Lantas di mana peran dan hak masyarakat dalam merespons putusan yang dianggap tidak adil? Berdasarkan Pasal 22 Perubahan UU KY, masyarakat memiliki hak untuk mengadukan dugaan pelanggaran Kode Etik dan/atau Pedoman Perilaku Hakim kepada Komisi Yudisial. Apabila publik menemukan keberadaan vonis yang dirasa tidak sebanding dengan kejahatan yang dilakukan, maka masyarakat berhak mengirimkan laporan kepada Komisi Yudisial untuk selanjutnya dilakukan investigasi.
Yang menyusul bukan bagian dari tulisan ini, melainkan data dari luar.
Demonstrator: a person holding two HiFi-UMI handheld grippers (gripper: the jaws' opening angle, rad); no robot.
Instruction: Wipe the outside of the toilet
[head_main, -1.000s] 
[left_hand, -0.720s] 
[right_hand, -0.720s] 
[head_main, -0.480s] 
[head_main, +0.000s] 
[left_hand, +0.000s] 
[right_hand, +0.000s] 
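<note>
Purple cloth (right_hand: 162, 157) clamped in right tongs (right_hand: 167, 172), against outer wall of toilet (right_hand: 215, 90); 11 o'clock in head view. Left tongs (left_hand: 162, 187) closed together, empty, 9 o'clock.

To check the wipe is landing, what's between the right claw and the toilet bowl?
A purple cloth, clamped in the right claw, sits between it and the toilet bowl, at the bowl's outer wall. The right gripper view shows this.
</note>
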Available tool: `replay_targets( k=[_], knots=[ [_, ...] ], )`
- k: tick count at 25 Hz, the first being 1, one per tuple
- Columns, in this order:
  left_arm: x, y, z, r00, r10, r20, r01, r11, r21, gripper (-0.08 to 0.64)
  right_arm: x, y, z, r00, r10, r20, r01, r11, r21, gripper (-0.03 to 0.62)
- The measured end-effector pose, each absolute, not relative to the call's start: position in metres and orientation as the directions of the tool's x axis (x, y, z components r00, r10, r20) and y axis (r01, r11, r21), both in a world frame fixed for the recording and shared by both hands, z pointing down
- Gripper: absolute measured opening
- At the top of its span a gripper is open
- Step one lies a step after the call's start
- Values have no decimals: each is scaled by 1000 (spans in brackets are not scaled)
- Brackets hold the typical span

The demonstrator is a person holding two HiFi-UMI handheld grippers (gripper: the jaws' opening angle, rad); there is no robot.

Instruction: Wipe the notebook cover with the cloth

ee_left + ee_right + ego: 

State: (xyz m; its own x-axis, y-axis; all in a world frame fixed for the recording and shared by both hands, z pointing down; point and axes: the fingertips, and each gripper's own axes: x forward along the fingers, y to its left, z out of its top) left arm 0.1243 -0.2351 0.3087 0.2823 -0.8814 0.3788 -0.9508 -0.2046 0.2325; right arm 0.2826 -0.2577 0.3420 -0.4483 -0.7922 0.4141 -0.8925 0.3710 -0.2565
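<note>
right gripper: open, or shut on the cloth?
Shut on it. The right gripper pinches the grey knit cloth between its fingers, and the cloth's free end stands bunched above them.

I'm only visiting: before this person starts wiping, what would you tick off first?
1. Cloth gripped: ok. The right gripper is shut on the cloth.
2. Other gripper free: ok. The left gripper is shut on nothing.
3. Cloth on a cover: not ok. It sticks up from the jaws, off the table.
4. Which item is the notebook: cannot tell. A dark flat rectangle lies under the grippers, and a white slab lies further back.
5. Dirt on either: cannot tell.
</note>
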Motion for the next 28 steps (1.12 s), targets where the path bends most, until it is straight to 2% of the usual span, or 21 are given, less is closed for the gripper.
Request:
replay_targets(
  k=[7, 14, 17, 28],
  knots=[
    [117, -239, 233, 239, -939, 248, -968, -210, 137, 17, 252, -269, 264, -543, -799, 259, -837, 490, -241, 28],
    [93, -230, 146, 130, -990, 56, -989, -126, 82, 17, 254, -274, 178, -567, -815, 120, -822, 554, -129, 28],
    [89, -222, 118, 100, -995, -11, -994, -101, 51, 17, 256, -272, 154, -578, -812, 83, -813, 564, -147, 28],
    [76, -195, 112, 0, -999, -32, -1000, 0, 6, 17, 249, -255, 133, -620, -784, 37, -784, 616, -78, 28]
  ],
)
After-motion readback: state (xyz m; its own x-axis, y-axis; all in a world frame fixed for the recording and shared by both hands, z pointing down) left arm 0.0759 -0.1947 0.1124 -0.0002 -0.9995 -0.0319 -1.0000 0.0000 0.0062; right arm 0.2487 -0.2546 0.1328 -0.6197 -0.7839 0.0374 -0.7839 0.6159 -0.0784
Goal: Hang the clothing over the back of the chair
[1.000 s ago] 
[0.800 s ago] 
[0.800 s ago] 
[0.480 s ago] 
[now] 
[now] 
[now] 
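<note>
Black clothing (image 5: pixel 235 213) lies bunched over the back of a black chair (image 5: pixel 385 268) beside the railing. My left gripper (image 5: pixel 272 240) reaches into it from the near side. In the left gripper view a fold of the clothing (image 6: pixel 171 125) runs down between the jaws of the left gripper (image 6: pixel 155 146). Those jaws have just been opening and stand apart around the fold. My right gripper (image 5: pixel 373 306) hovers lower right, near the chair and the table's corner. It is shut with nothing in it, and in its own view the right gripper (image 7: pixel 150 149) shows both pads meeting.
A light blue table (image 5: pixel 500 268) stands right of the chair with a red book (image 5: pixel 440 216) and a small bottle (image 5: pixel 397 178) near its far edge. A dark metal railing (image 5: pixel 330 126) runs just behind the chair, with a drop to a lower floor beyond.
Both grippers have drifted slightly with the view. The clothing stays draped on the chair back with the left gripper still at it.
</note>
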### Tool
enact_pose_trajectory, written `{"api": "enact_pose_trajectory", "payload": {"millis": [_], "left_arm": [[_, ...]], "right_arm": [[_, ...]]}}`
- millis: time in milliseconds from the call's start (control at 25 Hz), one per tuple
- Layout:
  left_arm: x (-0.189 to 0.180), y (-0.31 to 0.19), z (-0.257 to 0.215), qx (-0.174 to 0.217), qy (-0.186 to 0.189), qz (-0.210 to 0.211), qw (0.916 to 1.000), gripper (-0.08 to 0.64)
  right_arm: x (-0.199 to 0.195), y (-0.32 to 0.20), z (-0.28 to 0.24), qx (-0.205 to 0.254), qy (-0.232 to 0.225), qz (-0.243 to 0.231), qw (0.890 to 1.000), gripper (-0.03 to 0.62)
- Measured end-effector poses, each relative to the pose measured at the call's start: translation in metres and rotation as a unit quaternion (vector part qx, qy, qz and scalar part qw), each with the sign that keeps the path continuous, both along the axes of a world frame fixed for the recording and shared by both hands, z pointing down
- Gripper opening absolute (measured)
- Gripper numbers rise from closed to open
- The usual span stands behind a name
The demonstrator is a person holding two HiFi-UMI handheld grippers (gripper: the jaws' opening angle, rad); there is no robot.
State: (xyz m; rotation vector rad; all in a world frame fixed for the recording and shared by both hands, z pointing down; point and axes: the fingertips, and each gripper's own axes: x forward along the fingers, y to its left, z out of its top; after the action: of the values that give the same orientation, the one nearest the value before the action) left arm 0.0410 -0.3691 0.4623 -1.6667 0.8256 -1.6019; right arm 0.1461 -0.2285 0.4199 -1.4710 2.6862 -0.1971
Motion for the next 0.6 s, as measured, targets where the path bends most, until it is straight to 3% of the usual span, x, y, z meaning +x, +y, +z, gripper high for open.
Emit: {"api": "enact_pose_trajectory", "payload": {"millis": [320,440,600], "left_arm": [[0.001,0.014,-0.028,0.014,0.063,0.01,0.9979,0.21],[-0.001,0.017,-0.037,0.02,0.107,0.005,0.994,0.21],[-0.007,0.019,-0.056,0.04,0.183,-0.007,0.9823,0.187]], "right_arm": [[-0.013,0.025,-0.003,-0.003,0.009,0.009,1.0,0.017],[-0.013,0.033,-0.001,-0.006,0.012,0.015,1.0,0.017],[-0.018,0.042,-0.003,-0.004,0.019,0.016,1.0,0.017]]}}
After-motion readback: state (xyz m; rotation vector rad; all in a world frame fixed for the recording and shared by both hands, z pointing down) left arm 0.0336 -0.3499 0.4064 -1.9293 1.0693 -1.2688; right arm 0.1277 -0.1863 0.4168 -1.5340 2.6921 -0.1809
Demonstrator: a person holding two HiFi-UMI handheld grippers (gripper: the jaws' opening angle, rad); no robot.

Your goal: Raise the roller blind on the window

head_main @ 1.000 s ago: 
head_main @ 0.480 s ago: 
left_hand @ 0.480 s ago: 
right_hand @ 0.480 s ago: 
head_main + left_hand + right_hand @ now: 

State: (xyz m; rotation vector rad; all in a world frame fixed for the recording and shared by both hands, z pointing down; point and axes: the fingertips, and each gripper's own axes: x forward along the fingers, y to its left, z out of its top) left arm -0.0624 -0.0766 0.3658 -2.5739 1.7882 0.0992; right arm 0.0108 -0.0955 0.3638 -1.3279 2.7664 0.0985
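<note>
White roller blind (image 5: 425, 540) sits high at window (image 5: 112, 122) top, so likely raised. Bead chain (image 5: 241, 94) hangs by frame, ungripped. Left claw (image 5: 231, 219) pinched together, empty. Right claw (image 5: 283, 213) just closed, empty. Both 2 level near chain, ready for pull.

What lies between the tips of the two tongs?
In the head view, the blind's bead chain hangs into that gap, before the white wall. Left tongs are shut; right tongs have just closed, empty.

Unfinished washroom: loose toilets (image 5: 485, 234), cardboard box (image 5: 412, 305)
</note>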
Untuk menjalankan haknya dalam mengawal penegakkan keadilan, maka menjadi penting bagi masyarakat untuk memahami peran eksternal dalam melaporkan dugaan pelanggaran Kode Etik dan/atau Pedoman Perilaku Hakim tersebut. Komisi Yudisial telah mengakomodasi hak masyarakat untuk ikut berperan mengawasi perilaku Hakim, yang dapat dilakukan melalui 3 cara, yaitu:
- secara online, dengan mengisi formulir pelaporan online yang berada di website resmi Komisi Yudisial (https://pelaporan.komisiyudisial.go.id/#layanan);
- mengirimkan laporan terkait dengan perilaku hakim yang diduga melanggar Kode Etik dan Pedoman Perilaku Hakim melalui surat yang ditujukan kepada Ketua Komisi Yudisial dengan disertai persyaratan yang telah ditentukan dan dokumen pendukung yang dikirim ke Kantor Komisi Yudisial; dan
- datang langsung ke Kantor Komisi Yudisial dan menyerahkan laporan kepada Petugas Penerima Laporan Masyarakat Subbagian Administrasi Pelaporan Masyarakat.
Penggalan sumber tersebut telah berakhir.